Saklanmak zevktir, bulunamamak ise yıkım.
D. W. Winnicott
Her memelinin içgüdüsel olarak ebeveynin tüm ilgisine ihtiyacı vardır. Çocuk ebeveynin yeterince ilgi göstermediğini fark eder ve huzursuzlaşır. Yavrusunu doyuran anne leoparın aklı yalanıp temizlenmekte değildir. Yavrusundan da yalanıp temizlenip beklemesini istemez. Gözü yavrusundan başka bir şey görmeyen annenin ilgisi, hayatta daha sonra sağlıklı öncelikler oluşturmasını sağlayacaktır. Ebeveynine bakmak zorunda kalan veya ebeveynini anlamaya çalışan bir çocuğun ruhsal düzeni karışır çünkü içgüdüsel olarak beklediği bunun tam tersidir.

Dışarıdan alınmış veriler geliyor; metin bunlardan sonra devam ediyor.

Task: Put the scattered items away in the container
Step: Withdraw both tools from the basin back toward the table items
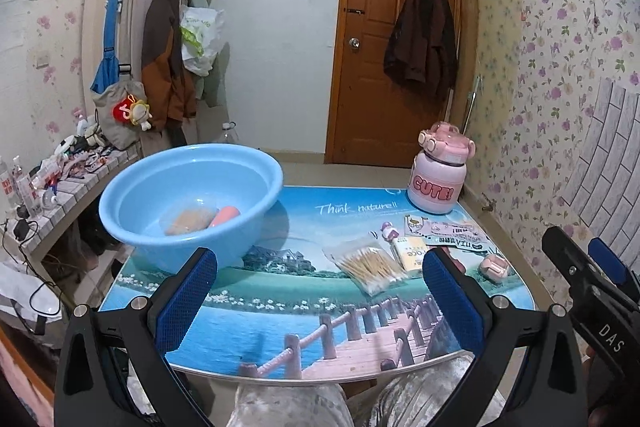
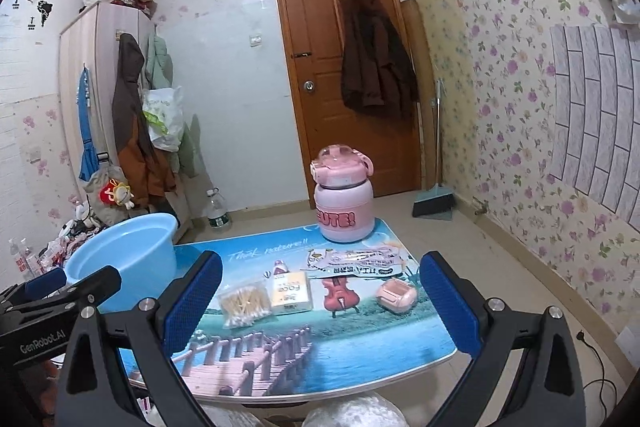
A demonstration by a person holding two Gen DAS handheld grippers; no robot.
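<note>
Cotton-swab bag point(image 1: 370, 269) on table, ahead between spread, empty left fingers point(image 1: 186, 301).

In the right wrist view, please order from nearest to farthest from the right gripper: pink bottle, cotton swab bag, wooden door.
1. Cotton swab bag, on the table, left of centre, close to the right gripper.
2. Pink bottle, at the table's far edge.
3. Wooden door, across the room.

A brown coat point(image 2: 376, 67) hangs on the wooden door point(image 2: 320, 131).

Near table edge point(image 2: 360, 355) bare; basin point(image 1: 188, 195) blocks the left
</note>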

Sizinle ilgilenilmesi demek, dikkatin üzerinizde olması demektir. İhtiyaç ve duygularınıza karşı hassasiyet demektir. Anne babanız, televizyona gösterdikleri ilgiyi size gösterdiler mi? Babanız duygu ve korkularınız karşısında arabasına gösterdiği özeni sergiledi mi? Maça yoğunlaştığı kadar size dikkatini verdi mi?

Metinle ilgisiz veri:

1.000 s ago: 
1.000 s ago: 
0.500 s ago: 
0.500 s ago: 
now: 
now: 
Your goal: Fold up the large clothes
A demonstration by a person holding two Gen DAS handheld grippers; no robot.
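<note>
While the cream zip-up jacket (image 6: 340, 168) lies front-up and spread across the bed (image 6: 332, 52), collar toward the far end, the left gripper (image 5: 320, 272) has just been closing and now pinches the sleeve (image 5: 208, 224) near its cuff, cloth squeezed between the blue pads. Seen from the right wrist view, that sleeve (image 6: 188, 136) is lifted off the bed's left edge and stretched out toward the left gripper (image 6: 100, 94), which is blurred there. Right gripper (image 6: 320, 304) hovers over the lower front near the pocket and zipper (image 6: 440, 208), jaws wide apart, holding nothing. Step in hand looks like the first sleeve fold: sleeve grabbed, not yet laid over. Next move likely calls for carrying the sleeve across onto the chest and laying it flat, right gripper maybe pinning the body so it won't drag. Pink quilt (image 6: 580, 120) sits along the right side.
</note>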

Öte yandan her hareketinizin gözlenmesi, koruma amaçlı da olsa ilgiden ziyade taciz ya da göz hapsidir. Gerçekten sevgiden kaynaklanan ilgi gösterildiğinde fark edilirsiniz, incelenmezsiniz. Aşırı korumacılık gücünüzü reddetmektir (sizi reddetmektir). Gerçekten ilgilenen sadece probleminiz olduğunda değil, herhangi bir zamanda ilgisini gösterebilir. “Çocuklar göz önünde olmalı ama sesleri çıkmamalı” sözü ilgili bir ebeveyn için korkunçtur. “Babam, hayatı boyunca sorumu duymak için bekliyormuşçasına bana döndü” der J.D. Salinger’ın bir roman kahramanı.
Beni hiç böyle bir dikkatle dinleyen oldu mu? Bu kadar önemli miyim?
Çocukken ilgi görmediysek, kendi kendimize ilgi göstermeyi, daha yaratıcı olmayı, ilgiyi ana babamızdan başka yerde aramayı öğrenmiş olabiliriz. Bu durumda eksikliğimiz bir avantaja dönüşmüş, çukur, kapı haline gelmiştir. Aynı şekilde yetişkinliğimizde uzattığımız el çocukluğumuzda karşılanmamış bir ihtiyaçtan kaynaklanıyor olabilir. Geçmişte neyin eksik olduğunu görmek, güncel ilişkimizdeki eksikliği de görmemizi sağlayarak gereksindiğimizi boş bir kutunun içinde aramayı bırakmamıza yardımcı olur.
İlgilenmek, sesin farkına varıp söylenenleri dinlemek, hissetmek ve tecrübe etmek demektir. Gerçek ilgi gördüğümüzde, hareketimizle veya söylediklerimizle eksiksiz, tam anlamıyla anlaşıldığımızı hissederiz. Aynı şekilde bizler de başkalarının duygu, ihtiyaç, beden dili, yakınlaşma seviyeleri ve istek derecelerini –sözgelimi, karşınızdakinin gerçek bir uyuşmadan ziyade baskı ve boyun eğmeyle mi hareket ettiğini- algılayacak şekilde uyumlanabiliriz. Ancak kimi duyguların doğru, diğerlerinin yanlış olduğu gibi bir kanı güttüğümüzde bunu yapamayız. Biriyle uyumlanmak bütün duygular ve ruh halleri karşısında yansızlık ve farkındalığın korkusuz açıklığını gerektirir. Kabadayılığın ardındaki kaygıyı,vurdumduymazlığın ardındaki karmaşayı ancak böyle saf bir dikkat ile görebiliriz. İlgi bu şekilde şefkate dönüşür.
İlgiye duyulan arzu, dinlenilmek istemektir, seyirci önünde olma arzusu değil. İlgi, size saygıyla odaklanılmasıdır, hor görü veya alaya maruz kalmak değil. İlgi duyan, sezgilerinize önem verir. Ciddiye alınırsınız. İtibar görürsünüz. Duygularınız sizi sevenler için o kadar önemlidir ki sürekli takiptedirler. Hatta korktuğunuz duyguları da arar, kibarca paylaşmanızı isterler.
Size ilgi gösterenler hoşnutsuzluk duyduklarında, içlerinde gizli gizli kin veya haset beslemeden size açarlar. Ama bunu her zaman saygıyla ve iletişim kanallarını açık tutmak için içten bir arzuyla yaparlar. İlgi, güvenilir bir ortamda mümkündür.